KINDLE GIVEAWAY and REVIEW: Peaceful Genocide by JA Reynolds
Published on November 25th 2013 Genres: Dystopia, Science Fiction, Thriller, Young Adult
Seventeen-year-old Mitzi and Deuce can recall how many drops of water were on a leaf from a rainstorm five years ago and conversations from last week, month, or year. They have the ability to remember every second of everyday—since birth.
This gift has blessed Mitzi with a history of being sexually assaulted by researchers and abused by her own parents. She trusts no one. Likes no one. Deuce, however, is a high school standout. His gift has made him a superstar on the football field and his memory promises him endless opportunities.
When they both end up at an Alzheimer’s research facility under false proviso, they quickly realize this place isn’t what it seems to be. They endure crazy military-style tests, are forcefully drugged, and complete real-life simulations that haunt them.
Mitzi and Deuce have no idea what the researchers want to do with them or their memories. But one thing is clear: the researchers will go to any lengths to get what they want.
Peaceful Genocide is a young adult dystopian-ish SF story that centers around two central teenage characters. Mitzi and Deuce. Mitzi is as damaged as they come, while Deuce is as normal and well-adjusted as a teen can possibly be. While Mitzi has been abused by pretty much everyone she ever trusted, Deuce has lived a life dictated by football. He’s a team player. Mitzi… is not. Deuce is practical… Mitzi is paranoid. Deuce is calm… Mitzi is emotional, relational, and angry. Deuce is open to working with people, sees the bright side, and genuinely tries his best to be the strongest link in the chain at all times.
Mitzi… not so much.
So Mitzi and Deuce, along with two other characters, Paisley and Ralph, both of whom are much younger than our hero and heroine, find themselves in a top tier, but secluded, research facility where they say tests are being run to combat Alzheimer’s disease.

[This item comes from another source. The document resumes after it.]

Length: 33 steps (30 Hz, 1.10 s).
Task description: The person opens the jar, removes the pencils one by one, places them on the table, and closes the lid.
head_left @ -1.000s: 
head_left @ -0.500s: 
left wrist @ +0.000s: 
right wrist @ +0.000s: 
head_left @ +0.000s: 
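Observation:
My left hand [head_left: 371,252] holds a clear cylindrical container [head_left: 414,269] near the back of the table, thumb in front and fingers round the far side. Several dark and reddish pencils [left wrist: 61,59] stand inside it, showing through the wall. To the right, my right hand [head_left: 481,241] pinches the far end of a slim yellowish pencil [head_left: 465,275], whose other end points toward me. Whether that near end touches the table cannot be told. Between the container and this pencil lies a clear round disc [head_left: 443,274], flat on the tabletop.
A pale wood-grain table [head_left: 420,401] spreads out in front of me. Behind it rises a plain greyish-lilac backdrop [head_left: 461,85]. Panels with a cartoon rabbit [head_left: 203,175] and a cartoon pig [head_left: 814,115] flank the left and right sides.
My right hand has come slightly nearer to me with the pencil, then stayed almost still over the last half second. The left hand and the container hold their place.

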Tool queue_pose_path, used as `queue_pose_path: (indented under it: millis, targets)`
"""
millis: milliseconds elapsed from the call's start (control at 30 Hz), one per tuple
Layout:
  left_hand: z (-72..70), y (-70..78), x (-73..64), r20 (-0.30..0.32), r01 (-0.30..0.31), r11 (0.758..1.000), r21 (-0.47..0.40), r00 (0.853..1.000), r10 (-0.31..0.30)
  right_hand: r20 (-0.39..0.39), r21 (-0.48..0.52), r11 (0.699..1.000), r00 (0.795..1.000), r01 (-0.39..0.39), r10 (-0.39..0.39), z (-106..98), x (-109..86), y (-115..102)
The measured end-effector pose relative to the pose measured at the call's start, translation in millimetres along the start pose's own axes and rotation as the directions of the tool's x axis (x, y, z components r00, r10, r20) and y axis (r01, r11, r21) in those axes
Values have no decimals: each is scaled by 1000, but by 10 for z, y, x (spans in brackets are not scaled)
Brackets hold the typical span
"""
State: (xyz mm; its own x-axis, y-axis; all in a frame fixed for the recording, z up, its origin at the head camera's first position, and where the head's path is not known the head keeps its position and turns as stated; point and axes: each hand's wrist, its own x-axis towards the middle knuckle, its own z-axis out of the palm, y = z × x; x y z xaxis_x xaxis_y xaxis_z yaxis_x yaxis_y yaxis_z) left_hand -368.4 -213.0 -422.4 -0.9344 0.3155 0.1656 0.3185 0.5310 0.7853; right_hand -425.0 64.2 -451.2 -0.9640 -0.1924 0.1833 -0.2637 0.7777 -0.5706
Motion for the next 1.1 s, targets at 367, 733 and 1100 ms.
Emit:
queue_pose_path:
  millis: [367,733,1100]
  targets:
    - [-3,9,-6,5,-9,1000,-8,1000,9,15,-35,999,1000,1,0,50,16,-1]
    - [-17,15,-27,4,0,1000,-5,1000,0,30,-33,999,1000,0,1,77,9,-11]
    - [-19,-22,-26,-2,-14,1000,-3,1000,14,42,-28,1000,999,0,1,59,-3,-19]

The four kids have special memory retention powers, in addition to other things, that allows them to have perpetual memory. This is explained in the book as the ability to recall every moment and detail of their lives, even from infancy.

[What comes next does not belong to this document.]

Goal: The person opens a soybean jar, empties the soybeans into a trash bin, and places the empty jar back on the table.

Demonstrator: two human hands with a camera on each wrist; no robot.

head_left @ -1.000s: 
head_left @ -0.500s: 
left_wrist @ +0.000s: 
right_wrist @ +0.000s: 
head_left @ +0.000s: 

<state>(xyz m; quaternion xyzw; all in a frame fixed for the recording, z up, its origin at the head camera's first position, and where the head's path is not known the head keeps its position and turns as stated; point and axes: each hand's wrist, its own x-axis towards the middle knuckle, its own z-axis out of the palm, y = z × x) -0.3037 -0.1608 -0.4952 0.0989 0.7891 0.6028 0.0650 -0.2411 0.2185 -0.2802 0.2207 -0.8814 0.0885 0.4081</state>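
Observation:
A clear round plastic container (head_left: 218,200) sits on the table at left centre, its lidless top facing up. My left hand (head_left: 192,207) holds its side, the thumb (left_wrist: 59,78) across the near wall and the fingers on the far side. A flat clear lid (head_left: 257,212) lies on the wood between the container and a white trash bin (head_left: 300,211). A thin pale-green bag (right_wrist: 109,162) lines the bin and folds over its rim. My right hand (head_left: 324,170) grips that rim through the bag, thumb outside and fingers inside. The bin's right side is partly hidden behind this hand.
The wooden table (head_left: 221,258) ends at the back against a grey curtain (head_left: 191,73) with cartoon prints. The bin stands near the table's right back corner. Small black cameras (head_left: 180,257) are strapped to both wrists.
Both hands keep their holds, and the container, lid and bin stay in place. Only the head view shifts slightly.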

Of course, the scientists are always bad. I really don’t mind the scientist always being bad, it’s just a little bit cliché and it makes some of the storyline predictable. The “team” has to endure a lot of really strange tests, and this part was very original and well thought-out. I did not have much trouble picturing the tests, even though they had quite a bit of science to them and the worlds they were dropped into (simulations) were strange and filled with bizarre tasks. The world-building was excellent, and in a SF book, that is crucial.
The ending was also well-done. It is a cliffhanger in a way. The kids do resolve their main conflict of this book, but for me, the plot really started getting interesting once they actually took some action. I don’t think this book qualifies as a thriller because it’s just not fast-paced enough. The tasks, while interesting and necessary, took a long time to complete. And both of the main characters were frustrating. Mitzi because she was so combative in the beginning – it was annoying. And Deuce because he was so complacent. So it took both of them a fairly long time to reverse those character flaws, but once they did, things got more interesting.
Even though the ending is rather abrupt, I liked it. It had just the right about of success, mystery, danger, and uncertainty to keep readers engaged for the next installment. I’ll definitely keep my eye out for the next book and it will be interesting to see how Mitzi and Deuce get themselves out of the danger they find themselves in.